=== Section Start ===

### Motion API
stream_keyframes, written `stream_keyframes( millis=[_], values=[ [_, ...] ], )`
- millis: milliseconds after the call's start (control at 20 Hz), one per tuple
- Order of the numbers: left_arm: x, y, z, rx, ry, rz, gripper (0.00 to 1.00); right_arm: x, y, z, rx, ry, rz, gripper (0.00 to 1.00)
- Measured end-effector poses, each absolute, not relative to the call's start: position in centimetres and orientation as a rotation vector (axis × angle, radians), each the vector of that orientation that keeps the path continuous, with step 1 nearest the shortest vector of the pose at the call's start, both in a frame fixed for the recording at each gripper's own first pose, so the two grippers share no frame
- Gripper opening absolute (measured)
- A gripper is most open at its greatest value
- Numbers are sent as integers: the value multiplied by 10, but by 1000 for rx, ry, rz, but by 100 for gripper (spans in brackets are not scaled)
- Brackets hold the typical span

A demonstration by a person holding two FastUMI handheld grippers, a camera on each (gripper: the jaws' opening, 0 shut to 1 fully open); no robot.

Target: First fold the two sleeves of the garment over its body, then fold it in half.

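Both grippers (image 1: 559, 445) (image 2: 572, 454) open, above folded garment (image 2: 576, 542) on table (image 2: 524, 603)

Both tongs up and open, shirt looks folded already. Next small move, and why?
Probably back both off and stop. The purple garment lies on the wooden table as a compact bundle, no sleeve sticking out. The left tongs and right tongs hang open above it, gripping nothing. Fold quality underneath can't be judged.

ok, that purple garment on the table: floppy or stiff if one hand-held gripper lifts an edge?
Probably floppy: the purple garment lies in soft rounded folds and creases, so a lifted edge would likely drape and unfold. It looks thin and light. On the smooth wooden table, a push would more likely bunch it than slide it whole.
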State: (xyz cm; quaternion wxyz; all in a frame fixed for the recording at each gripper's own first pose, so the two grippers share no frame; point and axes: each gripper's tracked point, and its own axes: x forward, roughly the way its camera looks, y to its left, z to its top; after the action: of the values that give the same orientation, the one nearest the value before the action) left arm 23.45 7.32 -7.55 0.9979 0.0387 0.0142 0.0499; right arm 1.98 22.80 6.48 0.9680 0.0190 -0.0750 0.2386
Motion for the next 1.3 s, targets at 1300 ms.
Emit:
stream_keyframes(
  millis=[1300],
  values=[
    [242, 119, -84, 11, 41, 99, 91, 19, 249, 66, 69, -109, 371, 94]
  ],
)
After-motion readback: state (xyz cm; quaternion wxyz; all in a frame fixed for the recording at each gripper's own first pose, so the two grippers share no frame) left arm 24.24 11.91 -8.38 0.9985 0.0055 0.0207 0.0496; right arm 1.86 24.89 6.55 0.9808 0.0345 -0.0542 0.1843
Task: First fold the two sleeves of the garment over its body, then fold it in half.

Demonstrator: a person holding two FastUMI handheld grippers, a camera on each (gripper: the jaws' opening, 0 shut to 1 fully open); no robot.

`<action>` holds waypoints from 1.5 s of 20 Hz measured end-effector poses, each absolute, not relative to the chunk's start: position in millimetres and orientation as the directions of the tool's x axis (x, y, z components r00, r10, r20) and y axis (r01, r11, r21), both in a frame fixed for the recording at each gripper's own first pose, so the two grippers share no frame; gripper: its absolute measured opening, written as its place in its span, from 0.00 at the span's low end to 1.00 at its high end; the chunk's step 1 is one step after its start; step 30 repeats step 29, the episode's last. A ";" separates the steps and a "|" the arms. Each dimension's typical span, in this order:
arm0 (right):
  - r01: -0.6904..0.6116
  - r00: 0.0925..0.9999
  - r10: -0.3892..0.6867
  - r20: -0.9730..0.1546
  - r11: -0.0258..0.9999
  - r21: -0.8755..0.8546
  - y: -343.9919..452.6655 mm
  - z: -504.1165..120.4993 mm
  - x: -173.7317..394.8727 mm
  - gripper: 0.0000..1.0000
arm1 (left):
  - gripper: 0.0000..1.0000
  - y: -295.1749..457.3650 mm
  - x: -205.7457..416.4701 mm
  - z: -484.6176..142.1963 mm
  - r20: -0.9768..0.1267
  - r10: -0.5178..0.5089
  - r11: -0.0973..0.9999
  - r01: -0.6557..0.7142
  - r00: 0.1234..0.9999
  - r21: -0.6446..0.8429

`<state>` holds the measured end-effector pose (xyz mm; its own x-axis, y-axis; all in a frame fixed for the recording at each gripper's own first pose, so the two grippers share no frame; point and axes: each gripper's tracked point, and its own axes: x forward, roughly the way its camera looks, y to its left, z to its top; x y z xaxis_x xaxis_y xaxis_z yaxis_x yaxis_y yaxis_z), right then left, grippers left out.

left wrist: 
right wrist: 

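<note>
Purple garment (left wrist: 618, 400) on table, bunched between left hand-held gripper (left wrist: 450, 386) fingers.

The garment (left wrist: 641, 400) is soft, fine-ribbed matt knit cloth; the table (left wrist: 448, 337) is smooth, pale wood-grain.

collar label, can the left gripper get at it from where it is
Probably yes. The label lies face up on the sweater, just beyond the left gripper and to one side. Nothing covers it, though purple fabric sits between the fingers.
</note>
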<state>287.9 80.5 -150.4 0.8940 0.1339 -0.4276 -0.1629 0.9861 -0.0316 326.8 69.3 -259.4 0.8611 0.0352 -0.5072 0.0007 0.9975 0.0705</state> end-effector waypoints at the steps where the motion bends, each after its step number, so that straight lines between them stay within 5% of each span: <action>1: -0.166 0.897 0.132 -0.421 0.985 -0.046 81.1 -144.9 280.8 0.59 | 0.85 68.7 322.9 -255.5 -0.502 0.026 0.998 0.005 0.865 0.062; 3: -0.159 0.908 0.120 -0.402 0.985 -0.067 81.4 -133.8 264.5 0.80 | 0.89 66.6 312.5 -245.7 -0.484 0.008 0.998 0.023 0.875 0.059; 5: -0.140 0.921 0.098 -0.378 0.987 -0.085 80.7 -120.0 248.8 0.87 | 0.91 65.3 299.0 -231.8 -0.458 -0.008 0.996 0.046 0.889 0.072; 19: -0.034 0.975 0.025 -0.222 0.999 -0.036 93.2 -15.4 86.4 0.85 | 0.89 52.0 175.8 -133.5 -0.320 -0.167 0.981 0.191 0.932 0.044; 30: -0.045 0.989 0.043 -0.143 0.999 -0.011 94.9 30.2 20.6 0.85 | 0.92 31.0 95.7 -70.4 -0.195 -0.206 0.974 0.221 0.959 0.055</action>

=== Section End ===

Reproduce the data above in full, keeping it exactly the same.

[Exercise response]
### Motion API
stream_keyframes, written `stream_keyframes( millis=[_], values=[ [_, ...] ], )`
- millis: milliseconds after the call's start (control at 20 Hz), one per tuple
- Order of the numbers: left_arm: x, y, z, rx, ry, rz, gripper (0.00 to 1.00); right_arm: x, y, z, rx, ry, rz, gripper (0.00 to 1.00)
- Measured end-effector poses, each absolute, not relative to the call's start: position in centimetres and orientation as a rotation vector (axis × angle, radians), each the vector of that orientation that keeps the path continuous, with step 1 nearest the shortest vector of the pose at the call's start, both in a frame fixed for the recording at each gripper's own first pose, so the two grippers share no frame
- Gripper opening absolute (measured)
- A gripper is most open at its greatest value
- Numbers are sent as integers: the value multiplied by 10, but by 1000 for rx, ry, rz, but by 100 for gripper (spans in brackets are not scaled)
- Brackets hold the typical span

A demonstration by a person holding two FastUMI handheld grippers, a camera on each (gripper: the jaws' opening, 0 shut to 1 fully open); no robot.

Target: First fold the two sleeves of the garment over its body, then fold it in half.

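Both grippers (image 1: 559, 445) (image 2: 572, 454) open, above folded garment (image 2: 576, 542) on table (image 2: 524, 603)

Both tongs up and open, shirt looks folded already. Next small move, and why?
Probably back both off and stop. The purple garment lies on the wooden table as a compact bundle, no sleeve sticking out. The left tongs and right tongs hang open above it, gripping nothing. Fold quality underneath can't be judged.

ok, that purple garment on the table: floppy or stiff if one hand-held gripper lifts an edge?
Probably floppy: the purple garment lies in soft rounded folds and creases, so a lifted edge would likely drape and unfold. It looks thin and light. On the smooth wooden table, a push would more likely bunch it than slide it whole.
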State: (xyz cm; quaternion wxyz; all in a frame fixed for the recording at each gripper's own first pose, so the two grippers share no frame; point and axes: each gripper's tracked point, and its own axes: x forward, roughly the way its camera looks, y to its left, z to its top; after the action: of the values that give the same orientation, the one nearest the value before the action) left arm 23.45 7.32 -7.55 0.9979 0.0387 0.0142 0.0499; right arm 1.98 22.80 6.48 0.9680 0.0190 -0.0750 0.2386
Motion for the next 1.3 s, targets at 1300 ms.
Emit:
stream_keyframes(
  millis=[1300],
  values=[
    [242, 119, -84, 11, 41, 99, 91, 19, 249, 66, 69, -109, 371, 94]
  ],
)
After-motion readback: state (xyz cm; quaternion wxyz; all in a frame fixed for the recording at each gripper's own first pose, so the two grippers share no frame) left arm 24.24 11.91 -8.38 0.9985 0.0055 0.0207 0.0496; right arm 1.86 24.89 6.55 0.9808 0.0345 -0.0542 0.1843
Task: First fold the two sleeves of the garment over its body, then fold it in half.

Demonstrator: a person holding two FastUMI handheld grippers, a camera on each (gripper: the jaws' opening, 0 shut to 1 fully open); no robot.

`<action>` holds waypoints from 1.5 s of 20 Hz measured end-effector poses, each absolute, not relative to the chunk's start: position in millimetres and orientation as the directions of the tool's x axis (x, y, z components r00, r10, r20) and y axis (r01, r11, r21), both in a frame fixed for the recording at each gripper's own first pose, so the two grippers share no frame; gripper: its absolute measured opening, written as its place in its span, from 0.00 at the span's low end to 1.00 at its high end; the chunk's step 1 is one step after its start; step 30 repeats step 29, the episode's last. A ";" separates the steps and a "|" the arms. Each dimension's typical span, in this order:
arm0 (right):
  - r01: -0.6904..0.6116
  - r00: 0.0925..0.9999
  - r10: -0.3892..0.6867
  - r20: -0.9730..0.1546
  - r11: -0.0258..0.9999
  - r21: -0.8755..0.8546
  - y: -343.9919..452.6655 mm
  - z: -504.1165..120.4993 mm
  - x: -173.7317..394.8727 mm
  - gripper: 0.0000..1.0000
arm1 (left):
  - gripper: 0.0000..1.0000
  - y: -295.1749..457.3650 mm
  - x: -205.7457..416.4701 mm
  - z: -484.6176..142.1963 mm
  - r20: -0.9768..0.1267
  - r10: -0.5178..0.5089
  - r11: -0.0973..0.9999
  - r01: -0.6557..0.7142
  - r00: 0.1234..0.9999
  - r21: -0.6446..0.8429

`<state>` holds the measured end-effector pose (xyz mm; its own x-axis, y-axis; all in a frame fixed for the recording at each gripper's own first pose, so the two grippers share no frame; point and axes: each gripper's tracked point, and its own axes: x forward, roughly the way its camera looks, y to its left, z to its top; x y z xaxis_x xaxis_y xaxis_z yaxis_x yaxis_y yaxis_z), right then left, grippers left out.

left wrist: 
right wrist: 

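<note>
Purple garment (left wrist: 618, 400) on table, bunched between left hand-held gripper (left wrist: 450, 386) fingers.

The garment (left wrist: 641, 400) is soft, fine-ribbed matt knit cloth; the table (left wrist: 448, 337) is smooth, pale wood-grain.

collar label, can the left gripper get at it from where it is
Probably yes. The label lies face up on the sweater, just beyond the left gripper and to one side. Nothing covers it, though purple fabric sits between the fingers.
</note>
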<state>287.9 80.5 -150.4 0.8940 0.1339 -0.4276 -0.1629 0.9861 -0.0316 326.8 69.3 -259.4 0.8611 0.0352 -0.5072 0.0007 0.9975 0.0705</state> end-effector waypoints at the steps where the motion bends, each after its step number, so that straight lines between them stay within 5% of each span: <action>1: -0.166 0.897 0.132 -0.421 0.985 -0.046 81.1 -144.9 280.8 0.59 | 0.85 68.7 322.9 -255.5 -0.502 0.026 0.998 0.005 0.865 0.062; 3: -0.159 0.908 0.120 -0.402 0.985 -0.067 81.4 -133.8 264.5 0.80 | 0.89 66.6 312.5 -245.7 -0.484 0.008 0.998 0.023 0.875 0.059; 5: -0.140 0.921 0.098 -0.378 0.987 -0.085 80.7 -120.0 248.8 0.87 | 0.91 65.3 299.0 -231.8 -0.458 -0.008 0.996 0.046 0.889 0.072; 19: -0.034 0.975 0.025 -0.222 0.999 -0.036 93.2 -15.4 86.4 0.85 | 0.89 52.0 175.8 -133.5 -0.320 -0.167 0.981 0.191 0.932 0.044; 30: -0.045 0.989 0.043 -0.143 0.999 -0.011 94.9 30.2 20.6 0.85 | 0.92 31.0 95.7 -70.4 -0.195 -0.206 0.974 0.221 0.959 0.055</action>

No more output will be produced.